There’s a lot of work that goes into not working.
Procrastinating, or the art of waiting until the last minute to complete work, is a strenuous activity enjoyed by some workaholics who just can’t seem to keep track of time. It involves extensive preparation and execution time, and only professional procrastinators understand the work that goes into it.
There is an art that goes into procrastinating, and only the most time-crunching individuals can consider themselves professional procrastinators.
Taking myself for example, I have exceeded the expectations of normal procrastinators. When I was in high school taking an Advanced Placement English Language and Composition class, I would hold off on writing my essays for the entire duration of the assignment. I would go to sleep the night before it was due still having not started, and I would proceed to wake up around 1:45 a.m. to begin my paper to turn in at 7 a.m. Though I waited so long to finish, I promise I wisely planned my schedule to fill the time with procrastinating activities.
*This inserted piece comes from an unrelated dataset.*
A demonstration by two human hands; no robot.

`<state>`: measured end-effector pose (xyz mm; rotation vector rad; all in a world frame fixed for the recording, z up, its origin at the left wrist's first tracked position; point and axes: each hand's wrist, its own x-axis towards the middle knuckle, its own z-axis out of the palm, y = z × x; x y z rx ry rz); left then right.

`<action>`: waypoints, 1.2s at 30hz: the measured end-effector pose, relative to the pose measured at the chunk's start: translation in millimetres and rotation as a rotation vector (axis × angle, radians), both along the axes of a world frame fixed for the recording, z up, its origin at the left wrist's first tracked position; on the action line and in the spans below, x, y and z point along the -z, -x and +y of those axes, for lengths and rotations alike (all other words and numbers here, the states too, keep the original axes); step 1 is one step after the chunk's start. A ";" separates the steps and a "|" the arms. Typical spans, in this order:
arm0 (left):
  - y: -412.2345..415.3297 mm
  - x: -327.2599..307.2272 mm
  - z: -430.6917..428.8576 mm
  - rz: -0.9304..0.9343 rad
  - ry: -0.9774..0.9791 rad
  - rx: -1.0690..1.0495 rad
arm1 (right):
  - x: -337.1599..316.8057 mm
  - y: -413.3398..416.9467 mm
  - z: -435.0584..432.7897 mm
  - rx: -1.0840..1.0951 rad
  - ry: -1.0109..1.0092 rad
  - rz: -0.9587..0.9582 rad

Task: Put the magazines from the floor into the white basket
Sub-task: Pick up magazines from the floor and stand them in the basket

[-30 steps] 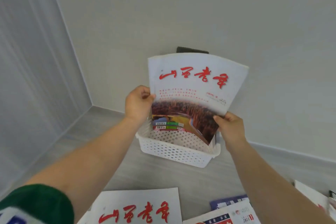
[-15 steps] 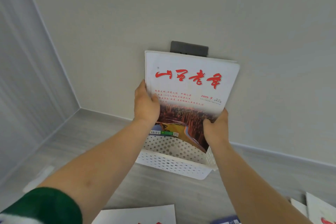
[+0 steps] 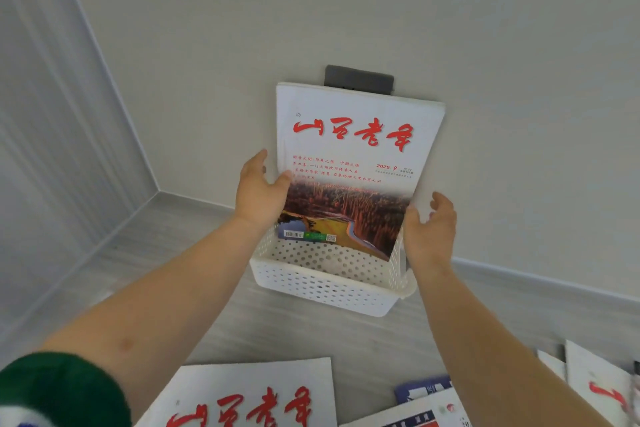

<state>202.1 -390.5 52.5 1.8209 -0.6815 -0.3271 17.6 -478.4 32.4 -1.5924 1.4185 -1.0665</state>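
Observation:
A white magazine (image 3: 353, 149) with red brush lettering and a reddish landscape photo stands upright in the white perforated basket (image 3: 322, 291), its top leaning on the wall. My left hand (image 3: 258, 198) is at its left edge, fingers spread and only the thumb resting on the cover. My right hand (image 3: 429, 236) is at its right edge with the fingers apart and curled off the paper, the thumb just touching the edge. Another copy of the same magazine (image 3: 249, 395) lies on the floor in front of me.
The basket sits on the grey floor against the wall, near a corner on the left. A dark grey wall plate (image 3: 358, 78) shows just above the magazine. More magazines (image 3: 426, 406) lie at the lower right, with another white one (image 3: 599, 388) at the far right.
The magazine went from fanned and held above the basket to squared up and standing in it. Both hands have loosened from a firm grip to open fingers at its edges.

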 end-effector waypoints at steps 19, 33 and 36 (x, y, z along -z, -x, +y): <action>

Trying to plan a procrastinator’s schedule consists of hours of planning how to spend his or her time while helping him or her to figure out the best deadline-pushing time to begin the task. Other procrastinators are the best friends for this type of person, because it gives the professional procrastinator someone to work with.
Being a professional procrastinator myself, I take time out of each day to organize how I am going to procrastinate certain assignments. Whether filling my time with hobbies, friends, or trips to the store, there are infinitely many ways to make time to procrastinate.
Not only does procrastinating take time, but it also uses great amounts of energy. Three hour naps, driving to and from the store, talking for endless hours with friends and eating any and everything around the house is quite the workout. When I started procrastinating, I had no idea how much energy it took, but low and behold I expend more energy procrastinating than doing most daily activities.
Now, to be a professional procrastinator like myself, carefulness is a virtue in terms of actually completing tasks. The key to being a successful procrastinator is still completing assignments even with nearly none of the time to actually do it. Even though time runs short while procrastinating, the task still has to be done. My favorite saying for completing tasks after procrastinating is “diamonds are made under pressure” because some of my best works have come from the art of waiting.
On a similar but different note, sometimes people tell me that procrastinating is bad. Excuse me? It’s the best habit in the world so who could say it’s a bad thing?
The ones who tell me these things like my parents say that procrastinating is a bad study habit because it can “deter my sleeping patterns” and actually cause me to lose memory for the material. I guess it’s true to an extent, but I forget what else they said about it being bad.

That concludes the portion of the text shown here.